Cross Validation is a resampling procedure used to evaluate machine learning models.

This generally results in a less-biased model.

In [25]:
# load the pipeline in a new object called pipelineModel
pipelineModel = Pipeline.load('pipeline')

In [27]:
# creates a gridmap of parameters to explore for the random forest model
paramGrid = ParamGridBuilder() \
  .addGrid(regressor.numTrees, [100,500]) \
  .build()


Note, for the above, any parameters of the random forest model could have been explored (e.g. number of trees, maximum depth, features subset strategy, etc.)

For time, only the number of trees were explored.
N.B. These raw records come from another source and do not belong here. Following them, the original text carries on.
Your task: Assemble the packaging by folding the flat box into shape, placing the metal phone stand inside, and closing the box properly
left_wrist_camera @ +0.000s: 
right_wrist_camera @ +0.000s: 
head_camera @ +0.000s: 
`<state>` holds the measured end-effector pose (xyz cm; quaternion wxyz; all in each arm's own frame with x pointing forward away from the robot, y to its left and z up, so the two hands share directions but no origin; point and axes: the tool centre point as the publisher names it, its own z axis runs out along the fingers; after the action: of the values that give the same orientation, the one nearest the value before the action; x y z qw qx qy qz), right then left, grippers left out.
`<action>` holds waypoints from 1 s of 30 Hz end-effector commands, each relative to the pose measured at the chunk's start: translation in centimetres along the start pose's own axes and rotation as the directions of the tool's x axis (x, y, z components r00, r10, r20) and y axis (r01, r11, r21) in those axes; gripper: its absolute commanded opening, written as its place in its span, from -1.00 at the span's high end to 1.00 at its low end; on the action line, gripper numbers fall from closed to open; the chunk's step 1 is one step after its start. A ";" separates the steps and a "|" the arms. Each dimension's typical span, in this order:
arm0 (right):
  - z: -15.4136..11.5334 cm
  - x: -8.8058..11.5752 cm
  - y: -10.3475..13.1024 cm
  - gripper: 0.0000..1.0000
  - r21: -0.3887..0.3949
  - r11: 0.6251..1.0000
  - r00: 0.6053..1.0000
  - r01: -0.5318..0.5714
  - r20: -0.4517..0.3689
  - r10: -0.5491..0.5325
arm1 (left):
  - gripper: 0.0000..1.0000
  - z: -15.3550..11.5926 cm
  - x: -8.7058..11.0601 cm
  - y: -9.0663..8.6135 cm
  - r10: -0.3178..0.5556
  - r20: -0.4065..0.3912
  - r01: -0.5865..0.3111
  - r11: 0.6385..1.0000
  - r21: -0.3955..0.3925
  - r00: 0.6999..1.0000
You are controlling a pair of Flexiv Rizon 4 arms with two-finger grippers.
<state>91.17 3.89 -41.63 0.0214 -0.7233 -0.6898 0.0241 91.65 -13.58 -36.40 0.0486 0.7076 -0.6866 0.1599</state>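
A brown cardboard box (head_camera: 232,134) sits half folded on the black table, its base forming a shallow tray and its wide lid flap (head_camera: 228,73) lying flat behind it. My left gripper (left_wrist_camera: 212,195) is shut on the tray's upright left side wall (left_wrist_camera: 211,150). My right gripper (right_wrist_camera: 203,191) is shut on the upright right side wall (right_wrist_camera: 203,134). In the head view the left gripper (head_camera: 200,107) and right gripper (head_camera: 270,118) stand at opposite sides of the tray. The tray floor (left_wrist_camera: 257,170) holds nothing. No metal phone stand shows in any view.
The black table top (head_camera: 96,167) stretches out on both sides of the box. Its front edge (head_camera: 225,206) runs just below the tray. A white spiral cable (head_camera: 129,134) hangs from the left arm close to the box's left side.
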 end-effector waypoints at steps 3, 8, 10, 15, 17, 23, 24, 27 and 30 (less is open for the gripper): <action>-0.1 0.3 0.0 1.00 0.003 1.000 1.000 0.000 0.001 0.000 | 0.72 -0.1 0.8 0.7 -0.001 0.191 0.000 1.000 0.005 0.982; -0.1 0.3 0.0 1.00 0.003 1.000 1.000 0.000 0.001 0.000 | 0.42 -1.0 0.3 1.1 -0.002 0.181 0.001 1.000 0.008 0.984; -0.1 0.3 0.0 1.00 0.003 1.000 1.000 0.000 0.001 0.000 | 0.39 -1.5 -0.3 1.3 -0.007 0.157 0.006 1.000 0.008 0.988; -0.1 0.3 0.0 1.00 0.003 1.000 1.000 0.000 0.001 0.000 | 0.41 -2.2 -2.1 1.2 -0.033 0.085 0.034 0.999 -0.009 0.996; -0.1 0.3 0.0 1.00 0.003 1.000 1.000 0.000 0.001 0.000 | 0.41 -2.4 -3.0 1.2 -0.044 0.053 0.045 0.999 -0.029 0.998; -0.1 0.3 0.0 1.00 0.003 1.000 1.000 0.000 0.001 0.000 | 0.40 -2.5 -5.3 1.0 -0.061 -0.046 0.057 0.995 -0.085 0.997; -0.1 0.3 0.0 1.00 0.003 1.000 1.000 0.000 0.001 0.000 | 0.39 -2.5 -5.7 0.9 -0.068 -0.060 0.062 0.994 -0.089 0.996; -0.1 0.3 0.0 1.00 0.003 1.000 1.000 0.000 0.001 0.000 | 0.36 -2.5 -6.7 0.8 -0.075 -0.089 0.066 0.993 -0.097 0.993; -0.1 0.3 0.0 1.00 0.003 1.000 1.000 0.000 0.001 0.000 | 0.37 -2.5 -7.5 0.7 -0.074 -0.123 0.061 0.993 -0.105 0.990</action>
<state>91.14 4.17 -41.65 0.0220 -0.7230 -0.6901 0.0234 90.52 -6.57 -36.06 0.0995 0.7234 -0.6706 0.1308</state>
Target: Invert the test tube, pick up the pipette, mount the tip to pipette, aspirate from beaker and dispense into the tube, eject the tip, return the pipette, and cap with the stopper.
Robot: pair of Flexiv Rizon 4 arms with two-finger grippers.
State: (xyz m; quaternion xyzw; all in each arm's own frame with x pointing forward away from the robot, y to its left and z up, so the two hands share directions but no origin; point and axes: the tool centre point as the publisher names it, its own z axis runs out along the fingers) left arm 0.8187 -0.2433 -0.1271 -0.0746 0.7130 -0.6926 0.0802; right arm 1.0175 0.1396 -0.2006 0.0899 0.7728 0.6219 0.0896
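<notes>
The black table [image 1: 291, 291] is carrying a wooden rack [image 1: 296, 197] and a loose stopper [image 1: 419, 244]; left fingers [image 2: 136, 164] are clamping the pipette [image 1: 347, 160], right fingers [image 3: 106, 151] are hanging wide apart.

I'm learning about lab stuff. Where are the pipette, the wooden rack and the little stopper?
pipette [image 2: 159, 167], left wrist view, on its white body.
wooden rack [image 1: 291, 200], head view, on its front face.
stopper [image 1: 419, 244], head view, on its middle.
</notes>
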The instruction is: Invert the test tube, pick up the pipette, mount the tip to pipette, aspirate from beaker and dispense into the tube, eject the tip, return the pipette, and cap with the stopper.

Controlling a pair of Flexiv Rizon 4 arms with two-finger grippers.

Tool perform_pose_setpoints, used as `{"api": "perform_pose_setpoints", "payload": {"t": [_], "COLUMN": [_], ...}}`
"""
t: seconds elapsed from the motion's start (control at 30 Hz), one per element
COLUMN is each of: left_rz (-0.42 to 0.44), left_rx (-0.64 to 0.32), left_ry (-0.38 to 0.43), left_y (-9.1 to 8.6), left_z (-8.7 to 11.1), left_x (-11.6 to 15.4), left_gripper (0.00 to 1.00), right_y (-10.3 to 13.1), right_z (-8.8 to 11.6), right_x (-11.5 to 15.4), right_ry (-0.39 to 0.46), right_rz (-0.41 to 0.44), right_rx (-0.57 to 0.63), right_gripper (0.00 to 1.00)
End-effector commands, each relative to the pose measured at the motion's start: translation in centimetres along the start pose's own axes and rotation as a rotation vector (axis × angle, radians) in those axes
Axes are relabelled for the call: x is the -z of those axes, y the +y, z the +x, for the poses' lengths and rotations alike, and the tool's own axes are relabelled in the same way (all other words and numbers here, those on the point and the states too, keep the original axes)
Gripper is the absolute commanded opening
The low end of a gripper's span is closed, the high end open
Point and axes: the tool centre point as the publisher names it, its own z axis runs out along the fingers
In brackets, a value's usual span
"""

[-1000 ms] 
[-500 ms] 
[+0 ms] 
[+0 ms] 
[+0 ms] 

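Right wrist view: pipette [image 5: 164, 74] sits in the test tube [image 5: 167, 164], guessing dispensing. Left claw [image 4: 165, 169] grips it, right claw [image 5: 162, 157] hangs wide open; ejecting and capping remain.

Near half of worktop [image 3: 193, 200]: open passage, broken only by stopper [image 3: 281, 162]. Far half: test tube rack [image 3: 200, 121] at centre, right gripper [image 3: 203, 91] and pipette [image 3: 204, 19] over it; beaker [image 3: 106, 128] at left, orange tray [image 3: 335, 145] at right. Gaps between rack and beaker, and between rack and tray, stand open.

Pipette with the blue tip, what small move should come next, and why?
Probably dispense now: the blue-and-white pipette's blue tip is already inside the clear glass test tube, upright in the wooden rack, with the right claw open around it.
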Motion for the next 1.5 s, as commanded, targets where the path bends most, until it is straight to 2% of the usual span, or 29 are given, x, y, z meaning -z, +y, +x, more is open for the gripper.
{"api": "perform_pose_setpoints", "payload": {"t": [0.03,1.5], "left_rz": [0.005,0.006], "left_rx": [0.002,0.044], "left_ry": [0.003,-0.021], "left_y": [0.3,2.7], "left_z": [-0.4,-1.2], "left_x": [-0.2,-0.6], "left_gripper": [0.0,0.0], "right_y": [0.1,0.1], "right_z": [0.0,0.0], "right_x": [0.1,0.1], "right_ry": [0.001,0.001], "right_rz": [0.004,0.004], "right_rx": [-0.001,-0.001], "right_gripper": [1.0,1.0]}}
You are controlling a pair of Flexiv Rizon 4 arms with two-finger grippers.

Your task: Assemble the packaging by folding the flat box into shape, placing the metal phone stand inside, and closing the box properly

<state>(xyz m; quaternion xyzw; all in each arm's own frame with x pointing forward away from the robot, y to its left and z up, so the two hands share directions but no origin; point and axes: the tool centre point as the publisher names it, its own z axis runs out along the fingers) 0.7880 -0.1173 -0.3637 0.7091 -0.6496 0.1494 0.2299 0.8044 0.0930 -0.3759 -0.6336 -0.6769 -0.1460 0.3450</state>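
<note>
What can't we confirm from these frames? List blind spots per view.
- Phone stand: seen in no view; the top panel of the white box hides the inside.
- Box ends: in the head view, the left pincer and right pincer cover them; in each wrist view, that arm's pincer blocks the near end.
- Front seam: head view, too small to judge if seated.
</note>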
Also above, the regressor object is the random forest object created in the previous task

In [29]:
# creates cross validator using 3 folds and a regression evaluator (evaluator metrics are RMSE by default)
crossval = CrossValidator(estimator=pipelineModel, 
                          estimatorParamMaps = paramGrid, 
                          evaluator=RegressionEvaluator(labelCol='MSRP'), 
                          numFolds=3)

To create a cross validator object, you need your pipeline, the parameter grid, an evaluator and the number of folds.

Note, for a regression evaluator, the default looks for a label column called 'label', but in our case this column is called 'MSRP' bc that is the column that we are predicting.